Saturday 20 August 2011

When things (people) move on

In my little life I have gone through a few big changes in circumstances over the years. The obvious ones are moving through school to sixth form, to uni, to graduating. In this I've been in different places and, in the case of university, lived in a different town altogether.

What of the things we leave behind? [sidenote - I have really learned that your family are for life, what a miracle!]

My big regret is that during the early part of uni I did not take greater care to keep in touch with people back home. At the beginning I was a dreadful bore everytime I went back; I was all about uni and my life there. It was mostly the same for everyone who had gone the same direction (what a fascinating bunch new students must be) so trying to keep up with a place you aren't constantly being saturated in can be a struggle. I'm not excusing it but my halls of residence didn't have internet for 9 out of the 10 months, so social networks, blogs, etc were used less.

However that annoying phase of "centre of the universe-ity" did end and I tried to get back in touch with some of the friends from back home. Of course people don't tend to pause their lives waiting for you so things had changed and a few were in different places and, perhaps, not as contactable. I'd like to think any messages of mine that I never reciprocated were the result of a lapse of concentration, changing phone numbers, etc, not being shoved at the back of a mental friend-priority pile where I'd worn myself to the edge of their radar.

With the internet you can see when someone has been in touch, for example a Facebook wall post. If you can see it, then it's there, and so can everyone else. With that ease, why not bother to reply? Especially when the rest of your activities are available to see so you can't use the excuse of missing the message or not being online recently.

Now I am seeing some of the individuals who were arguably quite close to me before I left have another life. I have not been there to see all of their changes, to know what has been going on and to develop our relationships. I do have friends here, some great friends, but seeing as a lot were from uni and themselves have moved on with their lives too, it would be nice to think that I can again have some passionate, close, loving friends like I used to.

I sound ungrateful - I'm not. Individuals are individuals, but I guess I miss having the access to a group with a connection in the way I felt it as a teenager. What is missing from the present, I'm not sure. Likewise, maybe I just need to try a bit harder with the people around me now so I don't end up missing them in the same way.

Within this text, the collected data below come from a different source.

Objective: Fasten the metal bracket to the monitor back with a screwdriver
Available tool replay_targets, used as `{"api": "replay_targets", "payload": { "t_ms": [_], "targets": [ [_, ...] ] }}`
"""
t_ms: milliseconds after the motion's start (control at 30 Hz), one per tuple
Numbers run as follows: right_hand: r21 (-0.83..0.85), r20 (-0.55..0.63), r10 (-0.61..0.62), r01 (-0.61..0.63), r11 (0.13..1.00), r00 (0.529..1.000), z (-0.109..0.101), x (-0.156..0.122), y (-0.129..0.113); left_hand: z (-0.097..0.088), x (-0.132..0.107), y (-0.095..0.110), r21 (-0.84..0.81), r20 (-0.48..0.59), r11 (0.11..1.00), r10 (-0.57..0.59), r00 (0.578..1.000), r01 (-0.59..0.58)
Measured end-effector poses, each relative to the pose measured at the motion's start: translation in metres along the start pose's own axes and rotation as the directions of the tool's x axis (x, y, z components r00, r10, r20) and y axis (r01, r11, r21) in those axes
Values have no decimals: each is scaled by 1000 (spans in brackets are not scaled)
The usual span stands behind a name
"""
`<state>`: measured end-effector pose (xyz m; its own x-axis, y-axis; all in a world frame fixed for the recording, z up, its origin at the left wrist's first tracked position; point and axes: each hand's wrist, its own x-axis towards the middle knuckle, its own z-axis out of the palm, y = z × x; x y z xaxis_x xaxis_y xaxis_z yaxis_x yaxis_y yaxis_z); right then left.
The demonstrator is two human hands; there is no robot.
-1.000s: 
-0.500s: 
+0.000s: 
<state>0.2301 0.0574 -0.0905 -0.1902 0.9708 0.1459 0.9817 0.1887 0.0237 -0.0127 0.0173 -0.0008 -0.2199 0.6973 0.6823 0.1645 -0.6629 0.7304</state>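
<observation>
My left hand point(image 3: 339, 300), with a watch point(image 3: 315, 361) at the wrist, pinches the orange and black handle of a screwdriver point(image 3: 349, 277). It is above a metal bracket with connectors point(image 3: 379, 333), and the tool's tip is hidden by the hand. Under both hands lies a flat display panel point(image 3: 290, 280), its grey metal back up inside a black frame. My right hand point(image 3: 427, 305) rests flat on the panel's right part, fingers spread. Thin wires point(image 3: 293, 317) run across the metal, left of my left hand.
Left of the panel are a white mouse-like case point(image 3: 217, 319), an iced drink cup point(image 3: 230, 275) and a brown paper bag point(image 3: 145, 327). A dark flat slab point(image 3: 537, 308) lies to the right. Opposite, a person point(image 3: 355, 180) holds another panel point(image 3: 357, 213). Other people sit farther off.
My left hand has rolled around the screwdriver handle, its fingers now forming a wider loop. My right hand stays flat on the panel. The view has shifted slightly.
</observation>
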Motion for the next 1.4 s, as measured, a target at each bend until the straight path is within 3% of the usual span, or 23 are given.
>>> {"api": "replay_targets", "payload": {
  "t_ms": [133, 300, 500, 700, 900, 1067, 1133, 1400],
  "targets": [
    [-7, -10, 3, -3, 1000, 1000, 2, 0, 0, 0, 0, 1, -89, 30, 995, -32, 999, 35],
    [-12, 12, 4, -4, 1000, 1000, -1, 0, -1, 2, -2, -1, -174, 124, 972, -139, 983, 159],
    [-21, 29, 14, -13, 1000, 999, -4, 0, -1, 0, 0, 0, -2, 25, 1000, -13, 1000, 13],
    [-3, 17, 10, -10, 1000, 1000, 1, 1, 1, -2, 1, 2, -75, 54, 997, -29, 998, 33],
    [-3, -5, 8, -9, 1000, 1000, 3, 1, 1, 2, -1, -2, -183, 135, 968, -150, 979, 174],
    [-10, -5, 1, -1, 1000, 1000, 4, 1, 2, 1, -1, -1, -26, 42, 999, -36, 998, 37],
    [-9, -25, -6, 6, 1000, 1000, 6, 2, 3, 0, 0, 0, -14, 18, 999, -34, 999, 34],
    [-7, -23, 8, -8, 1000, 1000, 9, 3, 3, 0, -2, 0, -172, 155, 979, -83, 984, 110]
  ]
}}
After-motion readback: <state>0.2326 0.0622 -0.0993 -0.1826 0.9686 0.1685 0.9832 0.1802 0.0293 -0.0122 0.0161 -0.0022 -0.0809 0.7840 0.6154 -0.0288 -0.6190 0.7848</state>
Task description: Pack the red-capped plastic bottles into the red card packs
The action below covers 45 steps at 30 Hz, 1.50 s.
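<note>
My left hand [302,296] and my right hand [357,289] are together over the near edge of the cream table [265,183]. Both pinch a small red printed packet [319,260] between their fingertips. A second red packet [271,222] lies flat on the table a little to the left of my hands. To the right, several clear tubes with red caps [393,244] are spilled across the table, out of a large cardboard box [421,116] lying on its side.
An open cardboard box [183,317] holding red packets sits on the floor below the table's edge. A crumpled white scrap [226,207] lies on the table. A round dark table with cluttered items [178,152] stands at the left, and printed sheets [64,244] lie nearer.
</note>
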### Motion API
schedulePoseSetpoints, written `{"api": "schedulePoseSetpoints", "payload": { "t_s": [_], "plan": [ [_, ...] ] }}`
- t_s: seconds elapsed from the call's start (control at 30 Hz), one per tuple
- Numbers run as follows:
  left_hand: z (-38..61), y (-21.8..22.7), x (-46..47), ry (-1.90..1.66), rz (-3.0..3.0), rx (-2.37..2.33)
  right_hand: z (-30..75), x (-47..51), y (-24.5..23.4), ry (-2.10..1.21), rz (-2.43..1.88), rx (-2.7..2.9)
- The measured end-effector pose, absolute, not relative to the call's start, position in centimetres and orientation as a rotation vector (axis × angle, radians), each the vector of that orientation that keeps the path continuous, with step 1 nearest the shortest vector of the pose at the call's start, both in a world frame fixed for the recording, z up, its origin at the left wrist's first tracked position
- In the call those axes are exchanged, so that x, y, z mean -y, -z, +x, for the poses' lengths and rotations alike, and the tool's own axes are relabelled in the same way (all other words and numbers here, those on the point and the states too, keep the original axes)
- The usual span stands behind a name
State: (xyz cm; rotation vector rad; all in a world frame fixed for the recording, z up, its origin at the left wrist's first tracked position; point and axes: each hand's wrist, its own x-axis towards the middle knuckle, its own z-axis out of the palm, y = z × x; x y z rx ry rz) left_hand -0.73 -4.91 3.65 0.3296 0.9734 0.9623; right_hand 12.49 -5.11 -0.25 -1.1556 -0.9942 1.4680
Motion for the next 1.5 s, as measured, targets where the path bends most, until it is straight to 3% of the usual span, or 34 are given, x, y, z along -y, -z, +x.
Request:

And also I'm sure I'll have many new friends to meet in the future. I hope.

2 comments:

Samiad said...

I have also moved from one town to another from school to college. Although I too lost touch with some great friends however living in the same town for 9 years I have gone through various circles of friends and now find myself in a ever decreasing circle of friends. I feel as you get older your priorities change as you mature and "find yourself"

Olivia's Adulthood said...

True, I think you 'become yourself' more as you get older, as does everyone else. What a shame it is when you find two people have changed so much they struggle to be friends again.

I'm very different from 5 years ago, and no doubt in a few years I'll have changed a bit more. As I live with my partner, most of 'our' friends were his and they somewhat adopted me. Much as I love and appreciate them, there is that territorial worry of if the worst came to worst and we ever split up, I might find myself with not many friends.

I know it's not always that black and white in life, people are people, but I miss having the closeness of a group of mates like I had in sixth form and uni.